Filter the data for "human" and copy matching lines.

START Data extracts

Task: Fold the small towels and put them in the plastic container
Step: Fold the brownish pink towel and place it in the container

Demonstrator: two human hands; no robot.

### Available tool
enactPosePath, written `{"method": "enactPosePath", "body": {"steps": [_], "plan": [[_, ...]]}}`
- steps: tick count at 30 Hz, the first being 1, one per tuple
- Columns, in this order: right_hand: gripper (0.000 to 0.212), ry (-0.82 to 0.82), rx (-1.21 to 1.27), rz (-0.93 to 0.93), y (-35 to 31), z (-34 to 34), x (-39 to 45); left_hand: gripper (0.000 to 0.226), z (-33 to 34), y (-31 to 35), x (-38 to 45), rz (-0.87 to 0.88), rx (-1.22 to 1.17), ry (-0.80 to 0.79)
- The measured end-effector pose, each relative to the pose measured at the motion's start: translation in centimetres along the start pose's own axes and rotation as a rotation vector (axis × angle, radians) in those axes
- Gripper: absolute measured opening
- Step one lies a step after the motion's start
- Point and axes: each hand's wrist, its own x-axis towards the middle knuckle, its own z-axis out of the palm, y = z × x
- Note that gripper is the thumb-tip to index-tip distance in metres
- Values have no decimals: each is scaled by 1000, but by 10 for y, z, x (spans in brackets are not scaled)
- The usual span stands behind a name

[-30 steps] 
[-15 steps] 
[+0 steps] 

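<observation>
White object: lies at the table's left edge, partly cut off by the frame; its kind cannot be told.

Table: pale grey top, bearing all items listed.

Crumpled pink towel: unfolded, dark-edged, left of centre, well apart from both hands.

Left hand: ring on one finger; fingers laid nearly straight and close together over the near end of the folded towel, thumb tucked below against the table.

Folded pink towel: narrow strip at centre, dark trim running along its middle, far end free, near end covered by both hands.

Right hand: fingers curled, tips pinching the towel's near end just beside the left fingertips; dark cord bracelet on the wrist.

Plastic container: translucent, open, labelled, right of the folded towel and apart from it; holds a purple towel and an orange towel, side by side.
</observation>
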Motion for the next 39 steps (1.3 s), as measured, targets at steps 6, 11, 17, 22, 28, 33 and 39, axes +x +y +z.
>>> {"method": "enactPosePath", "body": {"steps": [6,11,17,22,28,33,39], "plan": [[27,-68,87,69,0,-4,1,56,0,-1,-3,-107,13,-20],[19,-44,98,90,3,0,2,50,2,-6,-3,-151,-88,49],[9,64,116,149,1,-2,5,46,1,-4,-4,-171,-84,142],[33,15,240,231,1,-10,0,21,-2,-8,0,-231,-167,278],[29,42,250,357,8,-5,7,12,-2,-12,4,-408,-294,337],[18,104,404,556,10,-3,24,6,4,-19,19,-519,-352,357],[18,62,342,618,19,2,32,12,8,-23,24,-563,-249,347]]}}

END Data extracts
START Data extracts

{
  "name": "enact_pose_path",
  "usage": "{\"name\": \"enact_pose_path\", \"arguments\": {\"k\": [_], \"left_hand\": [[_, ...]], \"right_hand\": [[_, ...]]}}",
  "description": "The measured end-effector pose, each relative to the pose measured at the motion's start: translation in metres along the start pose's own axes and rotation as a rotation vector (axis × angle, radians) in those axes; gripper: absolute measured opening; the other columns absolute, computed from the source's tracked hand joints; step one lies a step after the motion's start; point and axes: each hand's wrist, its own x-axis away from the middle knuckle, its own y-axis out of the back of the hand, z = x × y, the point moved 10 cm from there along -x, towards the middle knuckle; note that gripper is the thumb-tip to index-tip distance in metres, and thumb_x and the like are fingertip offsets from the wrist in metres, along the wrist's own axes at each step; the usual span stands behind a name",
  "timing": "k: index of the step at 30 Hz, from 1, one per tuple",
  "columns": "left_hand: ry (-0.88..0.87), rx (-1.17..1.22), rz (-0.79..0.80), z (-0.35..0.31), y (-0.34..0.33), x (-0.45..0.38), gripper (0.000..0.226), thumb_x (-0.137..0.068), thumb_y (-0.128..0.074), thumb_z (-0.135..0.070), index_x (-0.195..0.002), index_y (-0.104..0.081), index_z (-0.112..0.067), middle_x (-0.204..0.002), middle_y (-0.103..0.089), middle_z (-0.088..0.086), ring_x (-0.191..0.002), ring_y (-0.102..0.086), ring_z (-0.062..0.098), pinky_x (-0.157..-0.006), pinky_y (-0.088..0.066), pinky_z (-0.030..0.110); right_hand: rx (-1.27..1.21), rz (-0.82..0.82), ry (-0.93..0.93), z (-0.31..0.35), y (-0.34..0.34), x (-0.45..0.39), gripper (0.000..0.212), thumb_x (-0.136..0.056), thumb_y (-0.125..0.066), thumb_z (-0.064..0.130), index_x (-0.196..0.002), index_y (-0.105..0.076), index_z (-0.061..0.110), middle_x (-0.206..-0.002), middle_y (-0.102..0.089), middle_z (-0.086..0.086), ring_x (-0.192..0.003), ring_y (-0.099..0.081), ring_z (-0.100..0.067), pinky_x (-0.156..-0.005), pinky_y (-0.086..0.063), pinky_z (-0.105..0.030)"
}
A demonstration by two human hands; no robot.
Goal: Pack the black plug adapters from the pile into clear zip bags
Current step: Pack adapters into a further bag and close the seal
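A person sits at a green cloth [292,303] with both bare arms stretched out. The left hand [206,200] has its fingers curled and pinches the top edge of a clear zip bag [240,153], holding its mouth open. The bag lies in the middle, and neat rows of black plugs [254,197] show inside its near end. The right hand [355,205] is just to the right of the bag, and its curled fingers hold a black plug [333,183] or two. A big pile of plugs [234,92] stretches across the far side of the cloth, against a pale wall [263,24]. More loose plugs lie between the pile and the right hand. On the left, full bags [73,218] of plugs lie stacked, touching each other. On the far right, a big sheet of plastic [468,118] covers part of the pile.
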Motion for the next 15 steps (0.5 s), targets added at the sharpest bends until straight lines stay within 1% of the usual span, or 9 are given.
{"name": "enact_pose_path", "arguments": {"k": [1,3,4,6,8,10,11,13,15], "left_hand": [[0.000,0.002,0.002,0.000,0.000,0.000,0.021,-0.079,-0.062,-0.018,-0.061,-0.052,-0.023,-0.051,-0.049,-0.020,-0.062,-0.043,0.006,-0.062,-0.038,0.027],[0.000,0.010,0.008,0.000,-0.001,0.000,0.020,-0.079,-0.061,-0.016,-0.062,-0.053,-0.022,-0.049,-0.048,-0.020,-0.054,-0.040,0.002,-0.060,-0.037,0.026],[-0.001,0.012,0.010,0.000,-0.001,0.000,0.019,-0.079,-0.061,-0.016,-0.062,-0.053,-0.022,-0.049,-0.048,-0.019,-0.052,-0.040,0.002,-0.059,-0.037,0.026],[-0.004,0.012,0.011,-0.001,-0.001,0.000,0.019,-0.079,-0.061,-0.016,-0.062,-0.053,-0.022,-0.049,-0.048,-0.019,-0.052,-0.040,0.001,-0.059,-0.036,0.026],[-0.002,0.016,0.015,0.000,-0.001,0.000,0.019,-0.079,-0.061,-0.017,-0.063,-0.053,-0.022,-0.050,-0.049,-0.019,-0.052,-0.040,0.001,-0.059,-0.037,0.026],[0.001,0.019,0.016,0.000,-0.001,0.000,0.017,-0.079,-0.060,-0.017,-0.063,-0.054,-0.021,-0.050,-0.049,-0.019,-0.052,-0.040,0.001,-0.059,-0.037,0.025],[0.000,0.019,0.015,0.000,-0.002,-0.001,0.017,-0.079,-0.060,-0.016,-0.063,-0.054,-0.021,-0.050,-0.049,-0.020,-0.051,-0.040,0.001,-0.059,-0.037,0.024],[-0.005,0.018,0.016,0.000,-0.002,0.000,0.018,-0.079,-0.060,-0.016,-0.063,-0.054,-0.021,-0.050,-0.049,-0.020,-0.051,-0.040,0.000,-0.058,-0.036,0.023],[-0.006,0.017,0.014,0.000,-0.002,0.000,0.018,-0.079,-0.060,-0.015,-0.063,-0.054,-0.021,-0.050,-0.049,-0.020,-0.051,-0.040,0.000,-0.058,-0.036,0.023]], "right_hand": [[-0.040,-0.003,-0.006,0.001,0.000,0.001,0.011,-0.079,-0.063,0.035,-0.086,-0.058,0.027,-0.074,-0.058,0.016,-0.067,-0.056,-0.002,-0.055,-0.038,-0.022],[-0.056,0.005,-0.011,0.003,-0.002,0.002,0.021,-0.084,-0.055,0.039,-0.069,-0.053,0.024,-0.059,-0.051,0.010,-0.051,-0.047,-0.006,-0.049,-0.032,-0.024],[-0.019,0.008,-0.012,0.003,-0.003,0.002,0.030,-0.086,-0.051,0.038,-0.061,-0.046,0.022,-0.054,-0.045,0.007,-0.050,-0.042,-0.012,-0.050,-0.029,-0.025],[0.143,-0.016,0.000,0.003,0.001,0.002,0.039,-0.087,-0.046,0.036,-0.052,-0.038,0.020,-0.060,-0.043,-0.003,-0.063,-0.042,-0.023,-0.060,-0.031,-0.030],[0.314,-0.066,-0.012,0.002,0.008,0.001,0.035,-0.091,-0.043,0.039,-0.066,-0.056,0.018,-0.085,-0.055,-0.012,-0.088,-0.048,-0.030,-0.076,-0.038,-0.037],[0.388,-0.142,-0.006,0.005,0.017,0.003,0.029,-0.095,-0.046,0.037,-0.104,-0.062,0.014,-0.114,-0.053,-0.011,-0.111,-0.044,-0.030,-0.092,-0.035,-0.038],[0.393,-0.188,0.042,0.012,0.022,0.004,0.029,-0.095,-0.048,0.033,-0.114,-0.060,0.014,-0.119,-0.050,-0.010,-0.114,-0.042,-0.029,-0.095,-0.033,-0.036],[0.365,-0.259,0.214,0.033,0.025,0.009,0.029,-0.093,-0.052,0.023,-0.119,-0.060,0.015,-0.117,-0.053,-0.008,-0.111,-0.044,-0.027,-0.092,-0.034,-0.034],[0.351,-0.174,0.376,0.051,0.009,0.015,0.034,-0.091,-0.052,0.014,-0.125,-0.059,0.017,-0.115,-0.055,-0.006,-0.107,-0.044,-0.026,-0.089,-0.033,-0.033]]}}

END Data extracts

▶ _Answer section_
Demonstrator: two human hands; no robot.
A demonstration by two human hands; no robot.

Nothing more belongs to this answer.